Swiggy employee delivers Burger King to customer in India. / Bloomberg Swiggy employee delivers Burger King to customer in India. / Bloomberg
Tech

December Restaurant Industry Funding: Food Delivery and Coffee Chains Score

It’s time to see what tech and restaurant companies received a few extra million dollars in their Christmas stockings from investors in December.

Last month’s slew of announced funding rounds by firms was highlighted by India food delivery startup Swiggy, which earned $1 billion in Series B funding. Stakeholders also showed particular interest in young coffee chains in Asia. Even a growing segment in the restaurant industry, robotic-based farming, drew repeat attention from the likes of Google Ventures.

Note: This is the second installment of Skift Table’s monthly tech-funding roundup. To view November’s list, click here.

Tech Vendors:

Swiggy

Amount Raised: $1 billion

Lead Investors: Naspers Ltd, Tencent Holdings Ltd, and Hillhouse Capital.

Skift Table Take: Swiggy is now valued at a little over $3 billion, and will use the seed funding to hire new staff and build on its technology. The announcement also triggered fellow India-based delivery company Zomato to seek its own $1 billion investment this week to counter Swiggy. Jealousy perhaps? Funding aside, both of these vendors are now additionally coping with new regulations passed by India’s Food and Safety Standards Authority (FSSAI) last week.

Woowa Brothers

Amount Raised: $320 million

Lead Investors: Hillhouse Capital, Sequoia Capital, and GIC.

Skift Table Take: The deal values the South Korean aggregator at $2.6 billion. Woowa said the money is earmarked for international expansion and building autonomous delivery robots. Newsflash: Humans will never trust machines. The tactic also sounds like a way to avoid paying employees living wages.

Flipdish

Amount Raised: $5.5 million

Lead Investors: Global Founders Capital and Elkstone.

Skift Table Take: Flipdish is a startup that helps independent restaurants and chains compete with aggregators by accepting delivery orders directly from customers with lower costs and more control over the customer experience. Can you say Darden Restaurants’ partnership?

Omnivore Technologies

Amount Raised: $10 million

Lead Investors: The Coca-Cola Company, Performance Food Group, and Jeff Vinik.

Skift Table Take: Omnivore attempts to tie together restaurants’ off-premise programs, loyalty programs, online ordering and payment, reservations, and labor management by integrating all of those vendors into a restaurant’s central point-of-sale system in a way in which operators can easily see and analyze data from every program that they use. Managing third-party services continues to be a large obstacle for owners, many of which understandably prefer simplicity in their partnerships.

Restaurant Chains:

Luckin Coffee

Amount Raised: $200 million

Lead Investors: GIC and China International Capital Corp.
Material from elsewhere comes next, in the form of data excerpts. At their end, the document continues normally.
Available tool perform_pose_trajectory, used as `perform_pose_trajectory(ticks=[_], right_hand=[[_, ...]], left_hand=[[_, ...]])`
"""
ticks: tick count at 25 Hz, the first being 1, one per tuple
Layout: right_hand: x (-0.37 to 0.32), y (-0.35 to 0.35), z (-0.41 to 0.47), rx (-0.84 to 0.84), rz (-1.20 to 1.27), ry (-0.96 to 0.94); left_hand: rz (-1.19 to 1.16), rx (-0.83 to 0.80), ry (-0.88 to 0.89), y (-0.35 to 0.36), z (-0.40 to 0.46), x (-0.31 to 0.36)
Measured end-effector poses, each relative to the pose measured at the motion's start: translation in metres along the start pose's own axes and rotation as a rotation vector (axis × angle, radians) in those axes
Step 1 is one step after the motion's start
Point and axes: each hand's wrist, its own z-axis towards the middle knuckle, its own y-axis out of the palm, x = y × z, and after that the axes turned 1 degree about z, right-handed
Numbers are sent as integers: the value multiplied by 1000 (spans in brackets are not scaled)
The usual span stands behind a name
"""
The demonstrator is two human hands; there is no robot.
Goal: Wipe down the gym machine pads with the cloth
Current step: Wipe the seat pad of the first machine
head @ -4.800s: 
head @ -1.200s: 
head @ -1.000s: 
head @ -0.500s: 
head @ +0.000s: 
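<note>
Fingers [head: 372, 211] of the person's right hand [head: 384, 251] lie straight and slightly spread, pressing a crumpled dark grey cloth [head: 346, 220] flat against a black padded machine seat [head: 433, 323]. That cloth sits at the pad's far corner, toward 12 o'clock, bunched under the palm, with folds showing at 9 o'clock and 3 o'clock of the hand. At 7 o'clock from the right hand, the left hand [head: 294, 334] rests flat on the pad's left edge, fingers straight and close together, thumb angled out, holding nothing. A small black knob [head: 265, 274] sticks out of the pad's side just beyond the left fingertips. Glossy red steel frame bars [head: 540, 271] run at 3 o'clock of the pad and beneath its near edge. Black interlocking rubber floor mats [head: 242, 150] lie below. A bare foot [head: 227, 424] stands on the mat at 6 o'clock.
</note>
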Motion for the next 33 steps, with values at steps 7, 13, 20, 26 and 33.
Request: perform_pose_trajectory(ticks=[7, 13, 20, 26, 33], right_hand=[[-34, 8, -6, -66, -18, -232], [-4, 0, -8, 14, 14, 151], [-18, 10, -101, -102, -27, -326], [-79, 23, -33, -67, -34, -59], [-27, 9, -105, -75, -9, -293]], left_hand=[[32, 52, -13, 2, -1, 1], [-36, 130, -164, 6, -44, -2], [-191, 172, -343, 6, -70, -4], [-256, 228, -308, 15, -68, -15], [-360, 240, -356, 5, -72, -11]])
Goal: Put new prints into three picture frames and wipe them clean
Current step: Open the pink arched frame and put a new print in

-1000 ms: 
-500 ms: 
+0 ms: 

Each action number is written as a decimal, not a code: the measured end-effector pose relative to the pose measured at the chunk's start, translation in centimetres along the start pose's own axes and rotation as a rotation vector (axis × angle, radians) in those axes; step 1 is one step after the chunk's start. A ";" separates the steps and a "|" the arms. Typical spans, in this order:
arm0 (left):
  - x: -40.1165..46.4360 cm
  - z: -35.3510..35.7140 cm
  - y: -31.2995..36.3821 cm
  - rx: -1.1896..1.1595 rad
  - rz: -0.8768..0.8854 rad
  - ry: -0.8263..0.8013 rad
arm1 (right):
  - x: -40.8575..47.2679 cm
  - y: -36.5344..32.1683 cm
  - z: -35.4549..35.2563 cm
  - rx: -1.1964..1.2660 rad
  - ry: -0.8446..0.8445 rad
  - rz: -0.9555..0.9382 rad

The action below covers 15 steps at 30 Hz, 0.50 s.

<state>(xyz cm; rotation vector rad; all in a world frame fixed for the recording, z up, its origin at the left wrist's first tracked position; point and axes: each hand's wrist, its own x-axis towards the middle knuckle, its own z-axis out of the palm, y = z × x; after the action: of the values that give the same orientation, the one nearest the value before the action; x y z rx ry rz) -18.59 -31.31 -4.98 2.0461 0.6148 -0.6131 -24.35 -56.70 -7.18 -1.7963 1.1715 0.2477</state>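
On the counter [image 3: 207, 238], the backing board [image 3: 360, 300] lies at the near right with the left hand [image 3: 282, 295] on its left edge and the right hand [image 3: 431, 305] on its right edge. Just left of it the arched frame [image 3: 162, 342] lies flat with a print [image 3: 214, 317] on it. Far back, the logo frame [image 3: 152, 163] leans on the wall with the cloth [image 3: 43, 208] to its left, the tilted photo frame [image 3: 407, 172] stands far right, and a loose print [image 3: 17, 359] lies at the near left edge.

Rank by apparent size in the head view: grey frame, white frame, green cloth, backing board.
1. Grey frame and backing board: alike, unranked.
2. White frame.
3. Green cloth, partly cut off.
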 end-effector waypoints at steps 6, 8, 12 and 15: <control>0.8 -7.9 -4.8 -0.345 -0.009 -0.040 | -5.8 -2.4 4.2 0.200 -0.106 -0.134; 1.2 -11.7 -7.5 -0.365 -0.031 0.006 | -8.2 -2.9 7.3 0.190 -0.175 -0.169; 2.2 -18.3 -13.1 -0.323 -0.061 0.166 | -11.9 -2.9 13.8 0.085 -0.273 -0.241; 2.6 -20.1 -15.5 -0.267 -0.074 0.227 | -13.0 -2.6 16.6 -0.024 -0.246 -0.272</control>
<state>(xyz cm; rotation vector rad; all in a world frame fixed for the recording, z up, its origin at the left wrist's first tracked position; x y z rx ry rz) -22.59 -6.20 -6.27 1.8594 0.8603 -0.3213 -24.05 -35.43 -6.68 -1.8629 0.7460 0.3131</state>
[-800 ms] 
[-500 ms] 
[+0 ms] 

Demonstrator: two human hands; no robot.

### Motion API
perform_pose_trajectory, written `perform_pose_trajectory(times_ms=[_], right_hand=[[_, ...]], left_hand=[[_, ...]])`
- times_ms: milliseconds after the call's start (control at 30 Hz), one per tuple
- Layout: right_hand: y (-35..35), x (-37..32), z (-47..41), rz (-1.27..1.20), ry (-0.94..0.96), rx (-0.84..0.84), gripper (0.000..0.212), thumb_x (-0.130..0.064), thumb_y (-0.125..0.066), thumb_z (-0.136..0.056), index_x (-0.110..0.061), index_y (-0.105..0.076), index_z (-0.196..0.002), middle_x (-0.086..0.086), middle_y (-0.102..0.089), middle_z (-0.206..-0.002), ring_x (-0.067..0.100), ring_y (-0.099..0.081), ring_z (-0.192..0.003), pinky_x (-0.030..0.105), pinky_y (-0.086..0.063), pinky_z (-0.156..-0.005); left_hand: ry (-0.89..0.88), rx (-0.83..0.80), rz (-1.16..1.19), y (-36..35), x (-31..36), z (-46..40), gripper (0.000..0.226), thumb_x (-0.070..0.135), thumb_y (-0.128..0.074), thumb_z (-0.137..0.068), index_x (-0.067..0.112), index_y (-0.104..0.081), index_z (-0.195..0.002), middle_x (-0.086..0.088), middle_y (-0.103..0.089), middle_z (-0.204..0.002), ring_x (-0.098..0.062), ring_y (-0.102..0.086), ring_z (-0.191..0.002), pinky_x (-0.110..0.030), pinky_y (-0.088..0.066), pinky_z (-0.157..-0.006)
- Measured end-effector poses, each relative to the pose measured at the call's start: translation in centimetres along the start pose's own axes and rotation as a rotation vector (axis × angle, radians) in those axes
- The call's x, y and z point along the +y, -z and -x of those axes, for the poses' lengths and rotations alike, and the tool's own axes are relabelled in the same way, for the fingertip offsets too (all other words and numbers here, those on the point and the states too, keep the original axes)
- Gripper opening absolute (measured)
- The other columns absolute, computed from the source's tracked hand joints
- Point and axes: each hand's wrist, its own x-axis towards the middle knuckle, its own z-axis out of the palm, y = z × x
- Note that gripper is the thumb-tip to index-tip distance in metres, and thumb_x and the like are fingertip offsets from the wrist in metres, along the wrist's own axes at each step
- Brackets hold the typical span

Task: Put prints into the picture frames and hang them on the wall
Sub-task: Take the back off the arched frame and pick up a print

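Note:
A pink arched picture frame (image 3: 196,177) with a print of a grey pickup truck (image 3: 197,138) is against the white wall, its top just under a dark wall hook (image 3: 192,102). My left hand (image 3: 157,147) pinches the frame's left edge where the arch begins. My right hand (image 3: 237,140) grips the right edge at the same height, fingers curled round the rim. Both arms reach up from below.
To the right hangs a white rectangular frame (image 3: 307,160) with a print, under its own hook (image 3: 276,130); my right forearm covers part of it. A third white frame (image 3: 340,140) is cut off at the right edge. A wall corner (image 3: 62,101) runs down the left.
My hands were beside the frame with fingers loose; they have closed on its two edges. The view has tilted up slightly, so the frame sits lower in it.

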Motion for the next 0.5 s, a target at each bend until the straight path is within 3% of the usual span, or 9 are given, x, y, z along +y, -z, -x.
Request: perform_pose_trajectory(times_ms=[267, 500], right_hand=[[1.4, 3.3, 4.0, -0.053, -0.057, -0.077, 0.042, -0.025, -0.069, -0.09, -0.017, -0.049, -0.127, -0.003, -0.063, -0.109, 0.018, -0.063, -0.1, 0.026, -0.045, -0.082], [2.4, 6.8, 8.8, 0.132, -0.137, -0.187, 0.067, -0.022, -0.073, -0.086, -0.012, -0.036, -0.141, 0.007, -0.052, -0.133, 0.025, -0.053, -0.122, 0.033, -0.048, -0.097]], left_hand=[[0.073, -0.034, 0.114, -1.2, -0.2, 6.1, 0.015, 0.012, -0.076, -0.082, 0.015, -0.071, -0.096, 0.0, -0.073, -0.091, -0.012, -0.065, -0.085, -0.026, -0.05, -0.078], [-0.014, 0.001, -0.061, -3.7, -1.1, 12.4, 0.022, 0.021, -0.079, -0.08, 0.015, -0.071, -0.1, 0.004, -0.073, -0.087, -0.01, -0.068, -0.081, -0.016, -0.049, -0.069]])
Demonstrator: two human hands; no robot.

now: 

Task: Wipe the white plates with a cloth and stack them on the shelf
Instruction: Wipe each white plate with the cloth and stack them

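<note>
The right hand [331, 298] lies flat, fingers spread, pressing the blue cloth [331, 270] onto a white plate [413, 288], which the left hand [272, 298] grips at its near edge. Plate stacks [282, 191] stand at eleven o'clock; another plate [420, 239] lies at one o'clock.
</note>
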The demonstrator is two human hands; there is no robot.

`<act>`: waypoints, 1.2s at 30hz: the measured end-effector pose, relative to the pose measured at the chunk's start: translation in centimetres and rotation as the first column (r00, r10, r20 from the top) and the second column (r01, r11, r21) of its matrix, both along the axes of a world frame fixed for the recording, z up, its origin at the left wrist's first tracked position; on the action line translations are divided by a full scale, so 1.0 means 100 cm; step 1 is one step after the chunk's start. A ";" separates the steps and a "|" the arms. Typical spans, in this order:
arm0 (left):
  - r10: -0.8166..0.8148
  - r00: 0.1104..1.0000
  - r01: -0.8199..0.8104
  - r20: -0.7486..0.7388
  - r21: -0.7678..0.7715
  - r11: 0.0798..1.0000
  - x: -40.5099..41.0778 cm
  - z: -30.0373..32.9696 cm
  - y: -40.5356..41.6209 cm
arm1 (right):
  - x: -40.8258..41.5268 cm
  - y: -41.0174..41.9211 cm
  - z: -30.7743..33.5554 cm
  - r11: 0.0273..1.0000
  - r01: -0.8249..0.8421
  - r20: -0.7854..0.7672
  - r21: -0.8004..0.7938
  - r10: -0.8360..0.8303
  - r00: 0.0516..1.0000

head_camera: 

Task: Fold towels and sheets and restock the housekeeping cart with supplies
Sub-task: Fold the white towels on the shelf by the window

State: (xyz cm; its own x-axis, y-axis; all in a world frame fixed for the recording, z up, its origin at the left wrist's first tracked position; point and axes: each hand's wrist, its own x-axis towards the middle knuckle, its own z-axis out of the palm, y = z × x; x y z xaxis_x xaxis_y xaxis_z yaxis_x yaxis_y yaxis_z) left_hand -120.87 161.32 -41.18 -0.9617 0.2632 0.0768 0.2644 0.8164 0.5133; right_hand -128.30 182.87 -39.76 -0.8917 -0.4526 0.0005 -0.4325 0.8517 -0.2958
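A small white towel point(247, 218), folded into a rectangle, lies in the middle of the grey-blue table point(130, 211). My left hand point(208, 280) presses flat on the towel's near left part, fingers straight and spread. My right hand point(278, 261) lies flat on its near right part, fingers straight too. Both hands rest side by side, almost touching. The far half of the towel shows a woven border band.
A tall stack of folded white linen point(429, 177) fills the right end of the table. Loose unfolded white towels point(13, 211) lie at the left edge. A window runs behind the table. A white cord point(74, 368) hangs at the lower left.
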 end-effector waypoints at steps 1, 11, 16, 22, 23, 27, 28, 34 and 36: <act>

Skift Table Take: Luckin Coffee is one of the notable coffee startups taking on Starbucks in China. Who doesn’t love an underdog, right? The problem is the company has only existed for a little more than a year. How exactly will it compete with Starbucks’ new “first mover advantage” strategy going forward?

Copper Cow Coffee

Amount Raised: $2 million

Lead Investors: Silverton Partners, CRCM Ventures, and AmplifyHer Ventures

Skift Table Take: Vietnam-based Copper Cow Coffee has scaled quickly, opening 3,000 stores since 2016. However, this seed round is aimed at expanding its e-commerce and office subscriptions business. Instant coffee can come in clutch when there is nothing else around.

Supply Chain:

Bowery Farming

Amount Raised: $90 million

Lead Investors: Google Ventures, Emasek, and David Barber’s Almanac fund, among others.

Skift Table Take: Bowery Farming is barely two-years-old, but the seller of pesticide-free produce has Sweetgreen, Dig Inn and Whole Foods as clients for a reason. Bowery grows food in its New Jersey factory using robotics. The funding round will be used to open up more vertical farms in new cities, according to Business Insider. This should mean that more partnerships are coming down the pipe soon.